WORK REQUIRED> Write out the full listing exactly.
DATASET EXTRACT Block Start
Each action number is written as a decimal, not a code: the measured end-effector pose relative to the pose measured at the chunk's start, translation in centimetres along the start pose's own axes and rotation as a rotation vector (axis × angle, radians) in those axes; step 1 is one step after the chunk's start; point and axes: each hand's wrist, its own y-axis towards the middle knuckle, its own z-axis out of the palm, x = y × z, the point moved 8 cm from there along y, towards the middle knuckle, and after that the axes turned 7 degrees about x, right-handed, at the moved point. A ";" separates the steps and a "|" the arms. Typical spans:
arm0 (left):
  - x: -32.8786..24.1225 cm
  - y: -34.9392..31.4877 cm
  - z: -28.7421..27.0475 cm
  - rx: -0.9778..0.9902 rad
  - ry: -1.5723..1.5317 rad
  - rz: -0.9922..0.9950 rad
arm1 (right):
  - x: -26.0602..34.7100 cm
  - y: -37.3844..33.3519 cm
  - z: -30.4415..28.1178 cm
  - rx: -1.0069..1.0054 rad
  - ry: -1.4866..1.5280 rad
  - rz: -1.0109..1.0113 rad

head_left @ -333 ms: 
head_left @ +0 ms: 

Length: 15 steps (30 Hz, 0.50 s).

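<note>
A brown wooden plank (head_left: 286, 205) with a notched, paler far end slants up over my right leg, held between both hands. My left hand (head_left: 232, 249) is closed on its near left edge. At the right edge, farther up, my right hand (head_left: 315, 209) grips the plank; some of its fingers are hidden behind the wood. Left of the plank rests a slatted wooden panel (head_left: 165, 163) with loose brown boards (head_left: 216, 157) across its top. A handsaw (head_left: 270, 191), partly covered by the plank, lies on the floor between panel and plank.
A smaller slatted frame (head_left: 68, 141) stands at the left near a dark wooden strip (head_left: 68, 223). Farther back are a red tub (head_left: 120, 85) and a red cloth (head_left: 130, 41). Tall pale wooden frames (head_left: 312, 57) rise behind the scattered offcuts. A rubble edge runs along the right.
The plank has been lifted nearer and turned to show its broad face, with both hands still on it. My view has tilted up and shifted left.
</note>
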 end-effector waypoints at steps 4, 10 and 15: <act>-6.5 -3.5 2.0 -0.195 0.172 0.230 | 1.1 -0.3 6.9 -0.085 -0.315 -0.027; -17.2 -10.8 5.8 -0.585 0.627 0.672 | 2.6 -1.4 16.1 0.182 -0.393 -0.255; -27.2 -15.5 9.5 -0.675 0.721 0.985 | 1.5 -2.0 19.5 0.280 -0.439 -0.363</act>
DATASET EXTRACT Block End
WRITTEN RESPONSE>
Each action number is written as a decimal, not a code: the measured end-effector pose relative to the pose measured at the chunk's start, translation in centimetres along the start pose's own axes and rotation as a rotation vector (axis × angle, radians) in those axes; step 1 is one step after the chunk's start; point and axes: each hand's wrist, its own y-axis towards the middle knuckle, its own z-axis out of the palm, x = y × z, the point moved 8 cm from there along y, towards the middle knuckle, and after that the axes turned 7 degrees about x, right-handed, at the moved point. A ";" separates the steps and a "|" the arms. Typical spans:
arm0 (left):
  - x: -32.8786..24.1225 cm
  - y: -34.9392..31.4877 cm
  - z: -28.7421..27.0475 cm
  - rx: -0.9778..0.9902 rad
  - ry: -1.5723..1.5317 rad
  - rz: -0.9922..0.9950 rad
arm1 (right):
  - x: -26.0602..34.7100 cm
  - y: -37.3844..33.3519 cm
  - z: -30.4415..28.1178 cm
  - rx: -1.0069..1.0054 rad
  - ry: -1.4866..1.5280 rad
  - rz: -1.0109..1.0113 rad

head_left @ -333 ms: 
head_left @ +0 ms: 

Length: 15 steps (30 Hz, 0.50 s).

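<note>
A brown wooden plank (head_left: 286, 205) with a notched, paler far end slants up over my right leg, held between both hands. My left hand (head_left: 232, 249) is closed on its near left edge. At the right edge, farther up, my right hand (head_left: 315, 209) grips the plank; some of its fingers are hidden behind the wood. Left of the plank rests a slatted wooden panel (head_left: 165, 163) with loose brown boards (head_left: 216, 157) across its top. A handsaw (head_left: 270, 191), partly covered by the plank, lies on the floor between panel and plank.
A smaller slatted frame (head_left: 68, 141) stands at the left near a dark wooden strip (head_left: 68, 223). Farther back are a red tub (head_left: 120, 85) and a red cloth (head_left: 130, 41). Tall pale wooden frames (head_left: 312, 57) rise behind the scattered offcuts. A rubble edge runs along the right.
The plank has been lifted nearer and turned to show its broad face, with both hands still on it. My view has tilted up and shifted left.
</note>
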 end-effector waypoints at steps 4, 10 and 15: <act>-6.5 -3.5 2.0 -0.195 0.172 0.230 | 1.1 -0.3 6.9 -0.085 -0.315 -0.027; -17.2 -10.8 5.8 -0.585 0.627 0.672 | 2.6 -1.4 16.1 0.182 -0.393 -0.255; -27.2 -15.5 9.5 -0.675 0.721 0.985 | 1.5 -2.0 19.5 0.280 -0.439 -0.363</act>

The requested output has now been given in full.